AIM OF THE EXERCISE: Each record below has to be printed verbatim.
====== THE DATA
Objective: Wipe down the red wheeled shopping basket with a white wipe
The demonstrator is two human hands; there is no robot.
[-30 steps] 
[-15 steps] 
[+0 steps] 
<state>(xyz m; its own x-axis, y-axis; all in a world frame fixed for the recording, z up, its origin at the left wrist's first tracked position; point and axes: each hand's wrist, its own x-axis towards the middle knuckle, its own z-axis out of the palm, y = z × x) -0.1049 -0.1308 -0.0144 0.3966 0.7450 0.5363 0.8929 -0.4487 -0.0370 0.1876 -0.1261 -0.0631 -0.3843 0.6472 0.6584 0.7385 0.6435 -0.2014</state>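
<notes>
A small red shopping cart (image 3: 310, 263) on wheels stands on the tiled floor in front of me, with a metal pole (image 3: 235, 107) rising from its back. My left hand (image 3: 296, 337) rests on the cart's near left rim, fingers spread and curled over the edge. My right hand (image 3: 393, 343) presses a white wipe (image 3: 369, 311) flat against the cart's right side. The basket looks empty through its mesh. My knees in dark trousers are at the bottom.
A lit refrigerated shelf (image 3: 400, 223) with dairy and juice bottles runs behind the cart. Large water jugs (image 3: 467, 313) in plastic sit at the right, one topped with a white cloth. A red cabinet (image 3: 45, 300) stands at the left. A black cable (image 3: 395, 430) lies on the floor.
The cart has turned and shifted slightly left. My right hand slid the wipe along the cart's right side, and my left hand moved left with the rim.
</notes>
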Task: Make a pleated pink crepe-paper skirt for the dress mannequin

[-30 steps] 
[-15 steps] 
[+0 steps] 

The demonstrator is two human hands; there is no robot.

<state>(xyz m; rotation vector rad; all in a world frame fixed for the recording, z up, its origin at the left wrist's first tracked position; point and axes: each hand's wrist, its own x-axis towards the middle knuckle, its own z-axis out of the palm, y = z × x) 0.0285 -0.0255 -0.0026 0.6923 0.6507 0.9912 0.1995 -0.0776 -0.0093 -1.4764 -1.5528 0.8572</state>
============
ANSWER TO THIS EXERCISE:
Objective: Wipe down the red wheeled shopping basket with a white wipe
The demonstrator is two human hands; there is no robot.
[-30 steps] 
[-15 steps] 
[+0 steps] 
<state>(xyz m; its own x-axis, y-axis; all in a world frame fixed for the recording, z up, its origin at the left wrist's first tracked position; point and axes: each hand's wrist, its own x-axis towards the middle knuckle, its own z-axis out of the palm, y = z × x) -0.1049 -0.1308 -0.0144 0.3966 0.7450 0.5363 0.8929 -0.4487 -0.0370 0.1876 -0.1261 -0.0631 -0.3843 0.6472 0.6584 0.7385 0.6435 -0.2014</state>
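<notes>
A small red shopping cart (image 3: 310, 263) on wheels stands on the tiled floor in front of me, with a metal pole (image 3: 235, 107) rising from its back. My left hand (image 3: 296, 337) rests on the cart's near left rim, fingers spread and curled over the edge. My right hand (image 3: 393, 343) presses a white wipe (image 3: 369, 311) flat against the cart's right side. The basket looks empty through its mesh. My knees in dark trousers are at the bottom.
A lit refrigerated shelf (image 3: 400, 223) with dairy and juice bottles runs behind the cart. Large water jugs (image 3: 467, 313) in plastic sit at the right, one topped with a white cloth. A red cabinet (image 3: 45, 300) stands at the left. A black cable (image 3: 395, 430) lies on the floor.
The cart has turned and shifted slightly left. My right hand slid the wipe along the cart's right side, and my left hand moved left with the rim.
</notes>
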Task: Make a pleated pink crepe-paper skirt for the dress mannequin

[-30 steps] 
[-15 steps] 
[+0 steps] 

The demonstrator is two human hands; there is no robot.

<state>(xyz m; rotation vector rad; all in a world frame fixed for the recording, z up, its origin at the left wrist's first tracked position; point and axes: each hand's wrist, its own x-axis towards the middle knuckle, its own z-axis out of the palm, y = z × x) 0.0285 -0.0255 -0.0026 0.6923 0.6507 0.9912 0.1995 -0.0776 -0.0093 -1.4764 -1.5528 0.8572</state>

This response is complete, and nothing else is pending.